● **WORK INSTRUCTIONS**: Could every line below be written out exactly as it appears?
[DATA EXTRACT Boundary: Start]
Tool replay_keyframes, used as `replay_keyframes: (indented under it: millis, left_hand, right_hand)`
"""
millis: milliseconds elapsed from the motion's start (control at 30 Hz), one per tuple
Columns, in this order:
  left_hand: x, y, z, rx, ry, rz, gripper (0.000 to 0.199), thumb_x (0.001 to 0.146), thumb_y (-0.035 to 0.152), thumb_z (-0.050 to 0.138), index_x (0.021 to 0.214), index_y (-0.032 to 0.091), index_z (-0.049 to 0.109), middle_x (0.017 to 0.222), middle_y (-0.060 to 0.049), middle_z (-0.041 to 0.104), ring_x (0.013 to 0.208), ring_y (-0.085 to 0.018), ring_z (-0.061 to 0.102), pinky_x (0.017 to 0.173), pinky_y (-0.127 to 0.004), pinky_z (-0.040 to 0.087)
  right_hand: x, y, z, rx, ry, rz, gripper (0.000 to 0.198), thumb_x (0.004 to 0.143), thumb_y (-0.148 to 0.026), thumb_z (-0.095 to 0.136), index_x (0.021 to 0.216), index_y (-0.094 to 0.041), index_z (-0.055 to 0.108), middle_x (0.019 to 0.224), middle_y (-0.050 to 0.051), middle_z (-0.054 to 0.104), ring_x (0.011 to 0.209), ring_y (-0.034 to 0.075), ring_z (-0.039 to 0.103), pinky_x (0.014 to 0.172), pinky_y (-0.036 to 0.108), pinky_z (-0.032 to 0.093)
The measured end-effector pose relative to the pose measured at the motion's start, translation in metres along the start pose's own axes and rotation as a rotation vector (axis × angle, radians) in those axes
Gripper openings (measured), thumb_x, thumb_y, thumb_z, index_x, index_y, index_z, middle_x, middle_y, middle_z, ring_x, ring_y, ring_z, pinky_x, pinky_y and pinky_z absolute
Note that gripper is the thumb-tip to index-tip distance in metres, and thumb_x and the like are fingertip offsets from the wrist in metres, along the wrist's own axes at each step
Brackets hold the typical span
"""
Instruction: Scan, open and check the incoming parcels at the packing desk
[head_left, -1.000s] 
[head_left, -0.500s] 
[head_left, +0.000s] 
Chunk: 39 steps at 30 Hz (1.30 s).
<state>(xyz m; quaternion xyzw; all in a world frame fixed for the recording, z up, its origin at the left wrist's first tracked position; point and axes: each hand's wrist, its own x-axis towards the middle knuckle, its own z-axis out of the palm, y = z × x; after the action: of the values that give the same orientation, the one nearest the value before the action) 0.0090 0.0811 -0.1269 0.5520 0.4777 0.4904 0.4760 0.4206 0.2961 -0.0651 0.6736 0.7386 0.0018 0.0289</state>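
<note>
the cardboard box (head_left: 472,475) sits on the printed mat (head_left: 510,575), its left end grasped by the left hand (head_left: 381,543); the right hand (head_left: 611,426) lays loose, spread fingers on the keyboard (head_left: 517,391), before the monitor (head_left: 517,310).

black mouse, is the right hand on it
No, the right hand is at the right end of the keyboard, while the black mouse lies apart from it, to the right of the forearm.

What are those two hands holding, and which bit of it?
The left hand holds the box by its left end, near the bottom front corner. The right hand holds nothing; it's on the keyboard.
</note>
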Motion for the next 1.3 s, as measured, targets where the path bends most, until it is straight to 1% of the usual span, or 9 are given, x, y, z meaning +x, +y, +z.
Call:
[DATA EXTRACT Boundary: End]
● **SOLUTION TO THIS EXERCISE**:
Tool replay_keyframes, used as `replay_keyframes: (indented under it: millis, left_hand, right_hand)`
"""
millis: milliseconds elapsed from the motion's start (control at 30 Hz), one per tuple
Columns, in this order:
  left_hand: x, y, z, rx, ry, rz, gripper (0.000 to 0.199), thumb_x (0.001 to 0.146), thumb_y (-0.035 to 0.152), thumb_z (-0.050 to 0.138), index_x (0.021 to 0.214), index_y (-0.032 to 0.091), index_z (-0.049 to 0.109), middle_x (0.017 to 0.222), middle_y (-0.060 to 0.049), middle_z (-0.041 to 0.104), ring_x (0.013 to 0.208), ring_y (-0.085 to 0.018), ring_z (-0.061 to 0.102), pinky_x (0.017 to 0.173), pinky_y (-0.127 to 0.004), pinky_z (-0.040 to 0.087)
  right_hand: x, y, z, rx, ry, rz, gripper (0.000 to 0.198), thumb_x (0.004 to 0.143), thumb_y (-0.148 to 0.026), thumb_z (-0.095 to 0.136), index_x (0.021 to 0.216), index_y (-0.094 to 0.041), index_z (-0.055 to 0.108), middle_x (0.019 to 0.224), middle_y (-0.050 to 0.051), middle_z (-0.054 to 0.104), ring_x (0.011 to 0.209), ring_y (-0.034 to 0.075), ring_z (-0.039 to 0.103), pinky_x (0.014 to 0.172), pinky_y (-0.036 to 0.108), pinky_z (-0.032 to 0.093)
The measured end-effector pose relative to the pose measured at the motion's start, translation in metres along the start pose's own axes and rotation as a rotation vector (axis × angle, radians) in those axes
Gripper openings (measured), thumb_x, thumb_y, thumb_z, index_x, index_y, index_z, middle_x, middle_y, middle_z, ring_x, ring_y, ring_z, pinky_x, pinky_y and pinky_z absolute
Note that gripper is the thumb-tip to index-tip distance in metres, and thumb_x and the like are fingertip offsets from the wrist in metres, along the wrist's own axes at each step
Brackets hold the typical span
"""
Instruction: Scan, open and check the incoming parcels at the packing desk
[head_left, -1.000s] 
[head_left, -0.500s] 
[head_left, +0.000s] 
Chunk: 39 steps at 30 Hz (1.30 s).
<state>(xyz m; quaternion xyzw; all in a world frame fixed for the recording, z up, its origin at the left wrist's first tracked position; point and axes: each hand's wrist, its own x-axis towards the middle knuckle, its own z-axis out of the palm, y = z × x; after the action: of the values that give the same orientation, the one nearest the value before the action) 0.0090 0.0811 -0.1269 0.5520 0.4777 0.4904 0.4760 0.4206 0.2961 -0.0651 0.6736 0.7386 0.0018 0.0289</state>
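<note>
the cardboard box (head_left: 472,475) sits on the printed mat (head_left: 510,575), its left end grasped by the left hand (head_left: 381,543); the right hand (head_left: 611,426) lays loose, spread fingers on the keyboard (head_left: 517,391), before the monitor (head_left: 517,310).

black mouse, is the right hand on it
No, the right hand is at the right end of the keyboard, while the black mouse lies apart from it, to the right of the forearm.

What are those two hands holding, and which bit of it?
The left hand holds the box by its left end, near the bottom front corner. The right hand holds nothing; it's on the keyboard.
</note>
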Motion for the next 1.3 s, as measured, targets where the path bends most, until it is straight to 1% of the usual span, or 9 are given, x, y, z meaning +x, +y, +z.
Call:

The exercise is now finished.